Mantle cell lymphoma (MCL) is a rare but challenging B-cell-lymphoma affecting predominantly elderly patients. While fit patients traditionally receive an intensive first-line treatment followed by autologous stem cell transplantation, elderly or unfit patients are often treated by chemo-immunotherapy alone followed by anti-CD20-antibody maintenance. In recent years, potential long-term sequelae of chemotherapy have become a concern. At the same time, the advent of effective targeted agents has opened new therapeutic opportunities. Venetoclax, a bcl-2 inhibitor, has shown substantial efficacy in relapsed MCL. In order to prolong duration of remission, the combination with the Bruton tyrosinkinase inhibitor (BTKi) Ibrutinib has successfully been investigated in various clinical trials in the relapsed setting. We initiated a trial to determine the feasibility of a chemo-free combination therapy in elderly patients with newly diagnosed MCL.

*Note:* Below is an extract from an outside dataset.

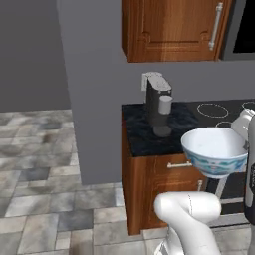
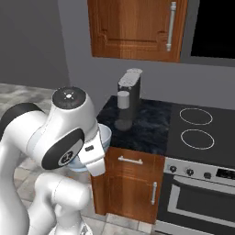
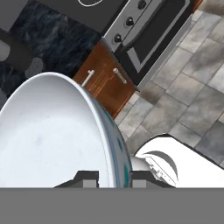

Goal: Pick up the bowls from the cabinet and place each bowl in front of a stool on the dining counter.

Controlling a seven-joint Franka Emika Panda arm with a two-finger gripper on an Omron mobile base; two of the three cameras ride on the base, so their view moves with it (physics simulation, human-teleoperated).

MCL-Elderly III is an international, randomized phase II trial assessing efficacy and safety of the combination Venetoclax, Ibrutinib and Rituximab for 6 cycles followed by 24-months maintenance treatment of Venetoclax, Ibrutinib and Rituximab (EU CT registration number 2022-501808-96-00). As a comparative arm serves the combination Bendamustine, Rituximab and Ibrutinib for 6 cycles followed by 24-months maintenance of Rituximab and Ibrutinib, as adopted from the SHINE trial. In the maintenance period in both arms, Rituximab is administered every second cycle. A total of 150 adult patients (≥60 years, ECOG ≤ 2) with previously untreated stage II-IV MCL and at least 1 measurable tumor lesion (>1.5 cm x >1.0 cm) will be enrolled and allocated at a 1:1 ratio. Main inclusion criteria are an adequate hematopoietic reserve as well as sufficient liver and renal function. Patients with serious cardiovascular disease or bleeding disorders are excluded.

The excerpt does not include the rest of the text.